AMNOG-Report

Der Mehrwert kommt nicht beim Patienten an

Vier Jahre ist das Arzneimittelmarkt-Neuordnungsgesetz (AMNOG) inzwischen alt. Seine Effekte sind aber nach wie vor umstritten. Ein DAK-Report zeigt jetzt: Vom Nutzen kommt nicht alles beim Patienten an.

Anno FrickeVon Anno Fricke Veröffentlicht:

BERLIN. Ärzte verordnen nicht zwingend die Wirkstoffe, die im AMNOG-Prozess einen Zusatznutzen zugesprochen bekommen. Darin sind sich Ärzte, Wissenschaftler und Kassenvertreter einig. Warum das so ist, wird jedoch unterschiedlichen Ursachen zugeordnet.

Der AMNOG-Report der DAK-Gesundheit hat festgestellt, dass sich die Ergebnisse der frühen Nutzenbewertung nicht im Verordnungsverhalten widerspiegeln.

"Da werden plötzlich Arzneien ohne jeden Zusatznutzen im Umsatz befeuert. Das ist schon überraschend", sagte DAK-Chef Professor Herbert Rebscher bei der Vorstellung des Reports am Dienstag in Berlin. Rebscher macht Informationsdefizite der Ärzte dafür verantwortlich.

Er schlug vor, das neue Institut für Qualität und Transparenz im Gesundheitswesen (IQTiG) damit zu betrauen, die Informationen aus der frühen Nutzenbewertung den Ärzten schnell zur Verfügung zu stellen.

58 Wirkstoffe wurden untersucht

Viele Informationen aus der frühen Nutzenbewertung flössen fast nur in die Preisbildung, aber nicht in die Versorgung der Patienten, sagte der Gesundheitssachverständige Professor Wolfgang Greiner, der auch einer der Autoren des Reports ist.

Der Report erfasst die bis Ende 2013 untersuchten 58 Wirkstoffe. Dabei hat sich gezeigt, dass die Absatzentwicklungen nicht zwangsläufig mit dem Zusatznutzen korrelierten.

Der Report greift ausschließlich auf die Verordnungen für DAK-Gesundheit-Versicherte zurück. Ausnahmen bestätigen auch hier die Regel.

So verzeichneten die mit beträchtlichem Zusatznutzen belegten Abirateronacetat und Ticagrelor im Jahr nach dem GBA-Beschluss rapide Zuwächse.

Die Verordnungen der Wirkstoffe Boceprevir und Telaprevir mit nicht quantifizierbarem Zusatznutzen bewegten sich schwächer nach oben, haben aber eine vergleichsweise kleine GKV-Zielpopulation.

vfa kritisiert Unterversorgung

Dass sich die Ärzte die GBA-Beschlüsse nicht anschauten, sei ein "riesiges Manko", bestätigte der Vorsitzende der Arzneimittelkommission der deutschen Ärzteschaft (AKdÄ), Professor Wolf-Dieter Ludwig.

Die Kerninformationen, welche Arzneien einen Zusatznutzen bekämen, komme aber bei den Ärzten an.

Dass sich dies nicht unmittelbar in den Verordnungszahlen niederschlage, dafür sei der Einfluss der Industrie auf die Ärzte verantwortlich. "Die Dominanz des Marketings ist durch das AMNOG nicht gebrochen", sagte Ludwig.

Er kritisierte zudem eine Form der "selektiven Weiterbildung", wenn Ärzte sich den Zugriff auf Fachinformationen in kostenpflichtigen Publikationen wie zum Beispiel "Lancet" sponsern ließen.
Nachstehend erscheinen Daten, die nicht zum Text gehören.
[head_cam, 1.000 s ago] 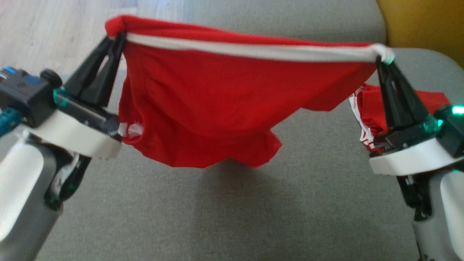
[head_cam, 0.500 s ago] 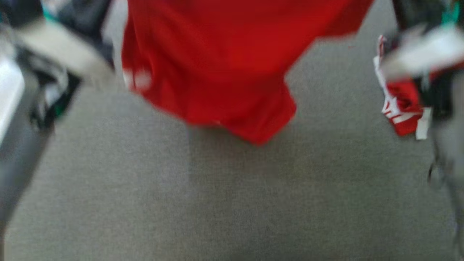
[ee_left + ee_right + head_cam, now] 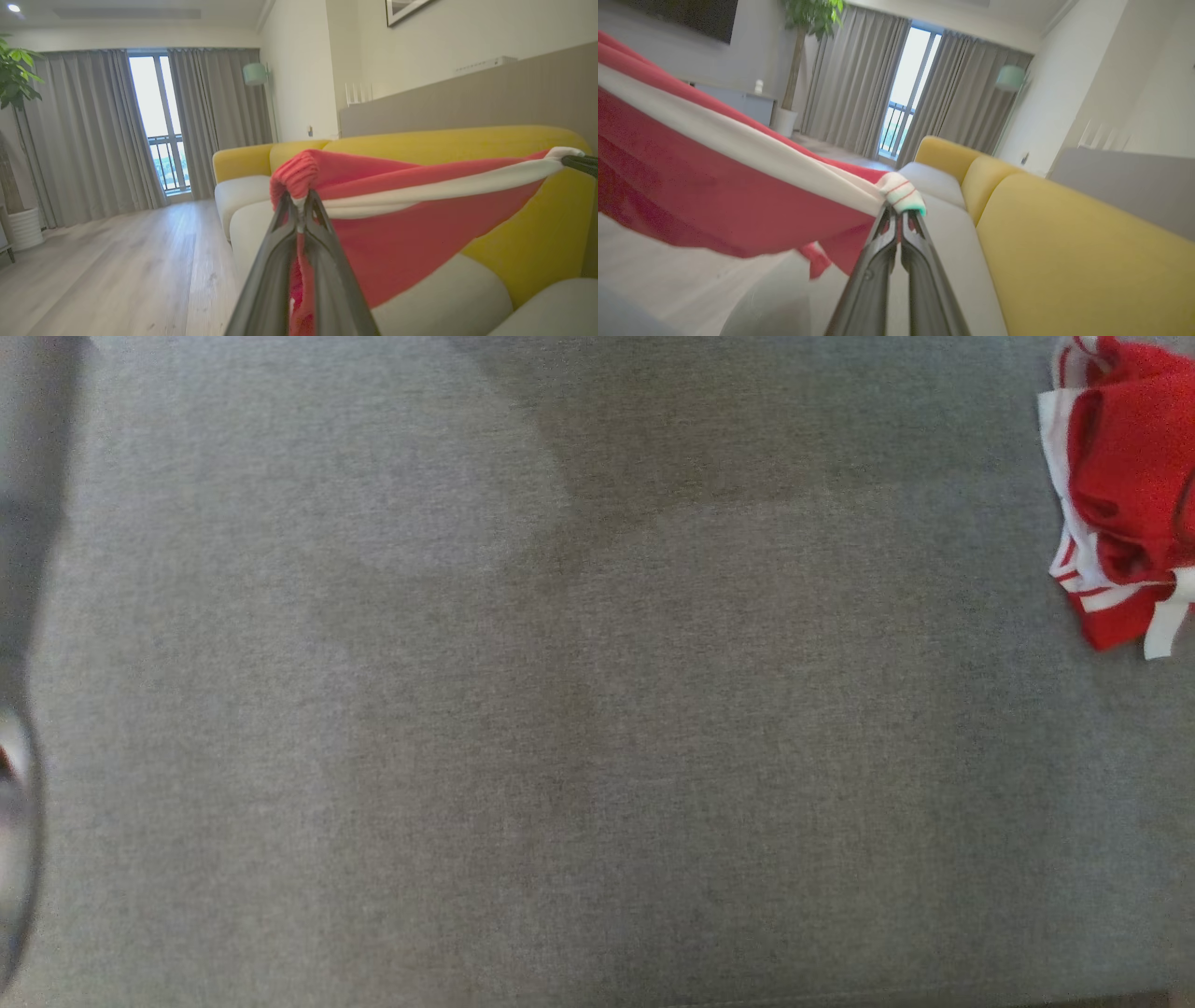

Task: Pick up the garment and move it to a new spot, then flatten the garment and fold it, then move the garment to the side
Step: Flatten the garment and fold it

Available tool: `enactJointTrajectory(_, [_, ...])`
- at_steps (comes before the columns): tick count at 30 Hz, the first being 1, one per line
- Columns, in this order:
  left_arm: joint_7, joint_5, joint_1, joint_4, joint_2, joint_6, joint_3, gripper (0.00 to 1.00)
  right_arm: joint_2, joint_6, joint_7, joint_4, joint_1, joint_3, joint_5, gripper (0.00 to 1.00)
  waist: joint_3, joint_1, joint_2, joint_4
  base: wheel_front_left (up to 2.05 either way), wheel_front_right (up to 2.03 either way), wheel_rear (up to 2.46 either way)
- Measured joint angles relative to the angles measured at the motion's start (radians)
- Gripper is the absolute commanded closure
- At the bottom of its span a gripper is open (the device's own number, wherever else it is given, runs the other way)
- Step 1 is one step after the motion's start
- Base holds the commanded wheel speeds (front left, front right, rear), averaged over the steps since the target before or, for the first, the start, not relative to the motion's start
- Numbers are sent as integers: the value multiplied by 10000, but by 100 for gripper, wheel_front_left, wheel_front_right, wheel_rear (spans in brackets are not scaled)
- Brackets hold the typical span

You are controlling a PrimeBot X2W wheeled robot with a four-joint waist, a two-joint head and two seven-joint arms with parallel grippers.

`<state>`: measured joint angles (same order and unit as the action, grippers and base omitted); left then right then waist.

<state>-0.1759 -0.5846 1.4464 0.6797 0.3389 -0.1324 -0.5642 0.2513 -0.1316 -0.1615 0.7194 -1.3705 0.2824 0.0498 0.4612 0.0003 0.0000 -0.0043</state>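
Garment (image 3: 411, 224): red, stretched in mid-air above the grey seat (image 3: 560, 756), its white band (image 3: 444, 189) taut between the grippers.
Left gripper (image 3: 301, 198): pinching one bunched corner.
Right gripper (image 3: 900, 215): pinching the opposite corner.
Risk: small bites under tension; a corner could slip free, dropping the cloth crumpled.

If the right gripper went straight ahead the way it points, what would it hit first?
Besides the garment it pinches, the right gripper would probably meet the sofa's grey seat first, though depth is unclear.
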Motion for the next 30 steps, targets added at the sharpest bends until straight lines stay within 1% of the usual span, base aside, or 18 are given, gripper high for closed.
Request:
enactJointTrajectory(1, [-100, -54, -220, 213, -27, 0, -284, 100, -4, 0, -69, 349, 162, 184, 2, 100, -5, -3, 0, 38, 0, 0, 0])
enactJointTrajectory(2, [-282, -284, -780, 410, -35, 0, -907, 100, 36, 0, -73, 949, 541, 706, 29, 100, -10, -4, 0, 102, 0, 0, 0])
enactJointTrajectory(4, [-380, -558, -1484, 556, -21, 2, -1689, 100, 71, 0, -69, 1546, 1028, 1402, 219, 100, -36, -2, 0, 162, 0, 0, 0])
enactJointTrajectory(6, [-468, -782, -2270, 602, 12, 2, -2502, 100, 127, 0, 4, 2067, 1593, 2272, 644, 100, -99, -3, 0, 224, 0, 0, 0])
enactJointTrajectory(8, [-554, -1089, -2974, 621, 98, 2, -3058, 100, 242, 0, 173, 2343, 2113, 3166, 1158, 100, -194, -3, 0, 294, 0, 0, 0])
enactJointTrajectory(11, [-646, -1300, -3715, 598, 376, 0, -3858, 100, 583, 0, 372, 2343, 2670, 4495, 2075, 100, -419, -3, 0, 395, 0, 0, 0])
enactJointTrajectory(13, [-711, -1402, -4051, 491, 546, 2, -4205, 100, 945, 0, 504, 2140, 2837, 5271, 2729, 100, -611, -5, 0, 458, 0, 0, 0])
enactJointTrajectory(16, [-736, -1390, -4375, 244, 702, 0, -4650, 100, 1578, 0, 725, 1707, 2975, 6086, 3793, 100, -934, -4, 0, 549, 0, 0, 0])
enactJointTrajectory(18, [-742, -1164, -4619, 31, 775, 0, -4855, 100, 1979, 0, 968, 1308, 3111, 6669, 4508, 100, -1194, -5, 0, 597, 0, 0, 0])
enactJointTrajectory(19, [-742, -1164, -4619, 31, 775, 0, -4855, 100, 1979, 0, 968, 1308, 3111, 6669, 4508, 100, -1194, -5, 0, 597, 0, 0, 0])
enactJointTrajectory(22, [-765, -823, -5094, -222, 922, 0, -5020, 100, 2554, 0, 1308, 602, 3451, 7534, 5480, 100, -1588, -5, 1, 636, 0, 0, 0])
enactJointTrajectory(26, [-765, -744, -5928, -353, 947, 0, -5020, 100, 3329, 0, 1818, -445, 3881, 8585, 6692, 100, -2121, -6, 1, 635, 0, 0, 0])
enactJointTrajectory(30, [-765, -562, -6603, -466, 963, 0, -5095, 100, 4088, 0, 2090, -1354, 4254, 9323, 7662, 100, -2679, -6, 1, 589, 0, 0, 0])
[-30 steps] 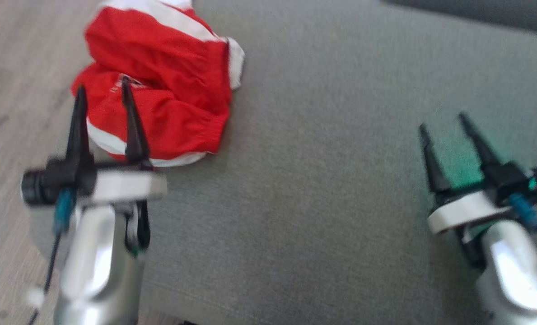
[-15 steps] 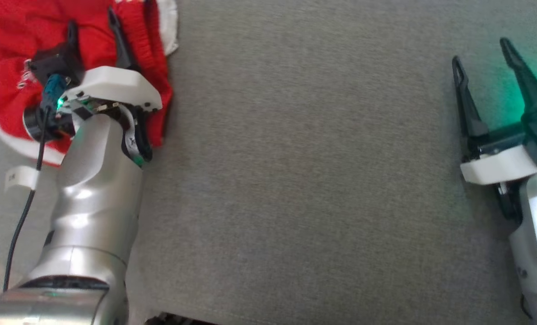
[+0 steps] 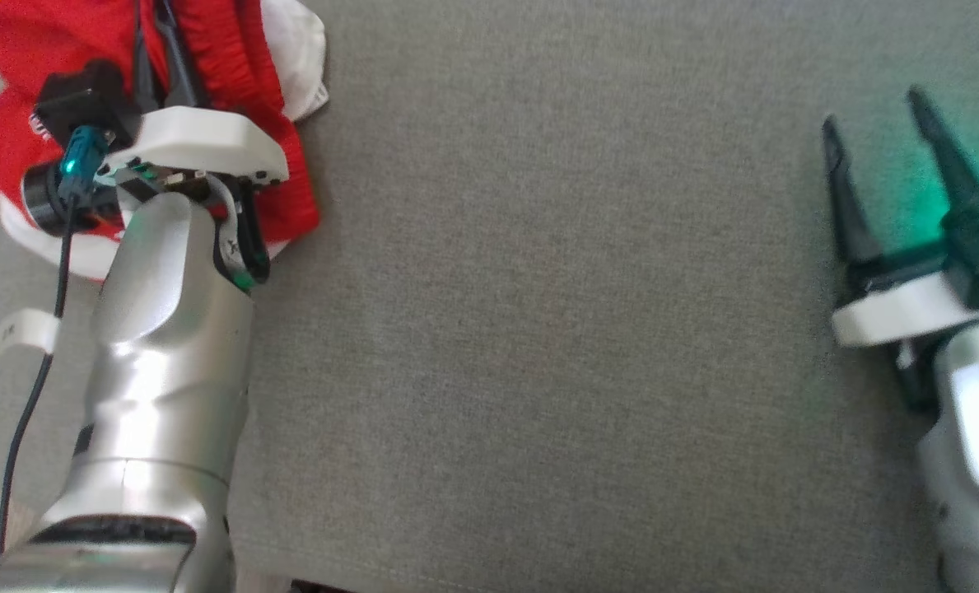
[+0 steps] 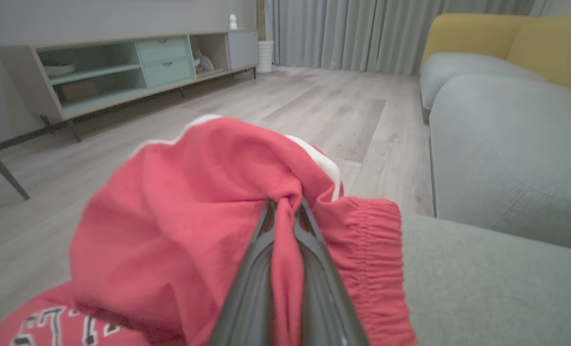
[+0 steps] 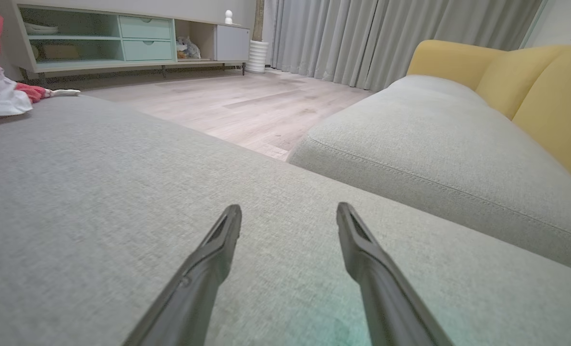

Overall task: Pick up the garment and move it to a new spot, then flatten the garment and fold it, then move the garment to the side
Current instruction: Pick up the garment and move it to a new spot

Unterversorgungsquoten von bis zu 90 Prozent bei Medikamenten, die das AMNOG-Verfahren durchlaufen haben, seien nicht tolerabel, kritisierte Birgit Fischer, Hauptgeschäftsführerin des Verbandes der forschenden Pharmaunternehmen (vfa).

Der tatsächliche Zugang der Patienten zu innovativen Arzneimitteln sei offensichtlich bislang unzureichend im Fokus der Steuerungsinstrumente der Gesundheitspolitik, sagte Fischer.

Daher sei es gut, dass die Auswirkungen auf die Versorgung der Patienten nun kritisch diskutiert würden.

Es gehe nicht um Patientennutzen oder Therapievielfalt, sondern um Kostensenkung, bemängelte der Bundesverband der Pharmazeutischen Industrie (BPI).

Dass, wie behauptet, tatsächlich so viele neue Arzneimittel in der Praxis keinen Zusatznutzen haben sollen, sei mehr als fraglich.